I detrattori sostengono che una riforma di questo tipo potrebbe rivelarsi controproducente proprio per gli stessi precari. Un altro capitolo caldo della proposta riguarda infatti le modifiche alla disciplina dei licenziamenti, che vede divise le parti sociali. In particolare, il giuslavorista del PD propone di abrogare l’articolo 18 dello Statuto dei Lavoratori per la generalita’ dei licenziamenti, ad eccezione di quelli disciplinari, discriminatori o di rappresaglia, per i quali verrebbe matenuta la tutela reale. Per tutti gli altri, l’obbligo di reintegrazione sarebbe sostituito con un’indennita’ economica pari a un certo numero di mensilita’ di salario, crescenti con l’anzianita’ di servizio.

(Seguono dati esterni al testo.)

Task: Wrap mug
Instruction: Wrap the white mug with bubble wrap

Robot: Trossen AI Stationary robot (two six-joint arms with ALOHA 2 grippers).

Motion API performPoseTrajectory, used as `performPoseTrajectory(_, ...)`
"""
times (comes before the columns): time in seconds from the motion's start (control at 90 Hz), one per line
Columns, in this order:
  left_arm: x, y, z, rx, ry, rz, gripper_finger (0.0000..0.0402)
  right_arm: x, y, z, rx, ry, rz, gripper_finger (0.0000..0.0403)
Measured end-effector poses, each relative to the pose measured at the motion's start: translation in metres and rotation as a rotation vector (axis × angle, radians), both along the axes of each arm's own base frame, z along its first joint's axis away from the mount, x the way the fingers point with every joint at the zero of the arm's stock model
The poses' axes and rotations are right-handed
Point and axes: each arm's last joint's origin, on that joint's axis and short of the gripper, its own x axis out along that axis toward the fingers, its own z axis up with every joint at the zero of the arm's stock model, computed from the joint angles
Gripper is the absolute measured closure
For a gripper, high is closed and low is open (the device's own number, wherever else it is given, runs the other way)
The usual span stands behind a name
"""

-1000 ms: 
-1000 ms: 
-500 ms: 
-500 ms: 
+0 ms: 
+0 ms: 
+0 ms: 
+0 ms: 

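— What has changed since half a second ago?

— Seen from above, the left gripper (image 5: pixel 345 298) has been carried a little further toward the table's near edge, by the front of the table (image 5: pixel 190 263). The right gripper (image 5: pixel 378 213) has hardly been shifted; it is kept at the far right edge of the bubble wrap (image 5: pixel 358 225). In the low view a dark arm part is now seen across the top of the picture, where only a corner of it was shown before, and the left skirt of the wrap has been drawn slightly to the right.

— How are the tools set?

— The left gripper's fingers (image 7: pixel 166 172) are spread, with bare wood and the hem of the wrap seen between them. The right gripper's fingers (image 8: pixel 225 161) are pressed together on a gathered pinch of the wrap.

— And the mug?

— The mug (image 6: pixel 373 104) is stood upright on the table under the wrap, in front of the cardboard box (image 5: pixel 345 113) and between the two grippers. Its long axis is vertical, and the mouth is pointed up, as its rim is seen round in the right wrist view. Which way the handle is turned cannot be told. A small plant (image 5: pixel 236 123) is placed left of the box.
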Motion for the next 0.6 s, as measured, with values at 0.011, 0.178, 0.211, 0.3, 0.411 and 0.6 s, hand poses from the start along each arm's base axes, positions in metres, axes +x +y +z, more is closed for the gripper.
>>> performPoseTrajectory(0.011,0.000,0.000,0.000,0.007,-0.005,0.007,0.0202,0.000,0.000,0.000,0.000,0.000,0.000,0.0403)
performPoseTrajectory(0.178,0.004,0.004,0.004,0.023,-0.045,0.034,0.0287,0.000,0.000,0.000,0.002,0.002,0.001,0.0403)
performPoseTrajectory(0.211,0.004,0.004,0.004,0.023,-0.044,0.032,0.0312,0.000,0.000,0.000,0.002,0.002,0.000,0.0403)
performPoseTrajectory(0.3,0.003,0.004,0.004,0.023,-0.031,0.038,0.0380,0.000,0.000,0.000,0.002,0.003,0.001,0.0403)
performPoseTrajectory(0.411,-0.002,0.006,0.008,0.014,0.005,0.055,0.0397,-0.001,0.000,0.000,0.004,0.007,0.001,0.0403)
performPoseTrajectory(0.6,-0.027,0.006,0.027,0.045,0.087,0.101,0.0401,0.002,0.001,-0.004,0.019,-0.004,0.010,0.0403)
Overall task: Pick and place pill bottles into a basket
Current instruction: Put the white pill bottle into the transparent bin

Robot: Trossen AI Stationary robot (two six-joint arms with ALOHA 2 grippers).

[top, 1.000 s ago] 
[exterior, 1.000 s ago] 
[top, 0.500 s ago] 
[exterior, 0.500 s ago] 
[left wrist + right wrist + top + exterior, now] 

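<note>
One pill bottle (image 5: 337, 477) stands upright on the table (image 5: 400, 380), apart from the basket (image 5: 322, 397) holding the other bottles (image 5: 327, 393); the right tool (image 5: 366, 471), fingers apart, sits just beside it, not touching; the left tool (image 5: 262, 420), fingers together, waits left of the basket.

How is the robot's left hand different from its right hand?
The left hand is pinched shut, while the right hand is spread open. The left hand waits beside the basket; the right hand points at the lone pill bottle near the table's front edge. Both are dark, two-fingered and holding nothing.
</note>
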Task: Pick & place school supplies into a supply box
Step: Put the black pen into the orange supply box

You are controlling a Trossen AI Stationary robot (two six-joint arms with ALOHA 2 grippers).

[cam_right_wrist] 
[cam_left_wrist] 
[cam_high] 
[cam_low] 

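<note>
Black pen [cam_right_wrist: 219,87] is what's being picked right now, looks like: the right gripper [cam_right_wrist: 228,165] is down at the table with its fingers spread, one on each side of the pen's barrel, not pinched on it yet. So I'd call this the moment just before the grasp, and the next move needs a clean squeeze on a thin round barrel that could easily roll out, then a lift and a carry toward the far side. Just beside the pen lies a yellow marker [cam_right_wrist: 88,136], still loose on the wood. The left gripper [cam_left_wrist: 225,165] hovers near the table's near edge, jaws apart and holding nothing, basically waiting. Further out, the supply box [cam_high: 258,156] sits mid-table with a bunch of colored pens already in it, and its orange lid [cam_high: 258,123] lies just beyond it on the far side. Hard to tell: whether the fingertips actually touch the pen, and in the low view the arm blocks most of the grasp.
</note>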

L’indennizzo (statale) sarebbe integrato da un’assicurazione contro la disoccupazione finanziata interamente dall’impresa. I critici – tra cui i sindacati – obiettano che con questa riforma diventa inconsistente l’applicazione della tutela reale contro licenziamenti disciplinari, discriminatori, di rappresaglia, perche’ il datore – sostengono – potrebbe interrompere il rapporto di lavoro con una motivazione, ad esempio economico-organizzativa, non opponibile davanti al giudice.
Ichino, invece, e’ convinto che con questa riforma dei licenziamenti si realizzerebbe una sostanziale eguaglianza di opportunita’ per tutti i lavoratori che accedono al tessuto produttivo, con superamento dell’attuale dualismo caratteristico del mercato del lavoro italiano.